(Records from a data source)

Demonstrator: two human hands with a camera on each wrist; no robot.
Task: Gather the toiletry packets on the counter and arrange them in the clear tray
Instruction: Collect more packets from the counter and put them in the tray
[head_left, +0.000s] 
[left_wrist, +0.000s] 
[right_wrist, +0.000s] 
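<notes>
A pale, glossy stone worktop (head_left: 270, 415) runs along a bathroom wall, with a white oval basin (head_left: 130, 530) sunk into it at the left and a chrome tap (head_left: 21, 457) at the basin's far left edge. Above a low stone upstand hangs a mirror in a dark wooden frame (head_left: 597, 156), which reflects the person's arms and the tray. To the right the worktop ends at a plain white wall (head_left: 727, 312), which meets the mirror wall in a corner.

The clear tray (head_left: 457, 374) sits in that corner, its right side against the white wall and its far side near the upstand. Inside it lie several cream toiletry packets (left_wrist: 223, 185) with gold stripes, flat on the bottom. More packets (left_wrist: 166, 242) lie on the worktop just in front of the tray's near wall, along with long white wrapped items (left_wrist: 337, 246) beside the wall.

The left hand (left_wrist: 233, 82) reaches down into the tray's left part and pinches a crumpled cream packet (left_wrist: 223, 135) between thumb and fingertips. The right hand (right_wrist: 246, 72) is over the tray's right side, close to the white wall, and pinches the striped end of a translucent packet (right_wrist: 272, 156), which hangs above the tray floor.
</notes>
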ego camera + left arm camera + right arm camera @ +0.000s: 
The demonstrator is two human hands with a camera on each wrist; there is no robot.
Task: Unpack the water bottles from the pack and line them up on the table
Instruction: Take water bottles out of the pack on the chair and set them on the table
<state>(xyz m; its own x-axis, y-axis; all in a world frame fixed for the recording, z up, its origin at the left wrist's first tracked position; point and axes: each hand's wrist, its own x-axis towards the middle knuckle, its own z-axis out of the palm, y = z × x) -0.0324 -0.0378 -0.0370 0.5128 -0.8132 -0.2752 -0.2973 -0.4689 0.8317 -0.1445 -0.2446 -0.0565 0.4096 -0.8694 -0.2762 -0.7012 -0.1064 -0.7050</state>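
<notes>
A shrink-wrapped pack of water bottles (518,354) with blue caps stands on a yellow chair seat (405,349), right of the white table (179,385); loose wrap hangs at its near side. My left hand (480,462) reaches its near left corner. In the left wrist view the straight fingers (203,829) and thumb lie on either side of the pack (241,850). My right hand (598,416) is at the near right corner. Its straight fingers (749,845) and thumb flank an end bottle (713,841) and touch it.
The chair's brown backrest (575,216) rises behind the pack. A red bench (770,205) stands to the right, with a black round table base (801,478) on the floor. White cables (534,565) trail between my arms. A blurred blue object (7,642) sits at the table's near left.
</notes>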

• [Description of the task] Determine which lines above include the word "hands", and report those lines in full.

• [Answer to this problem]
Demonstrator: two human hands with a camera on each wrist; no robot.
The demonstrator is two human hands with a camera on each wrist; there is no robot.

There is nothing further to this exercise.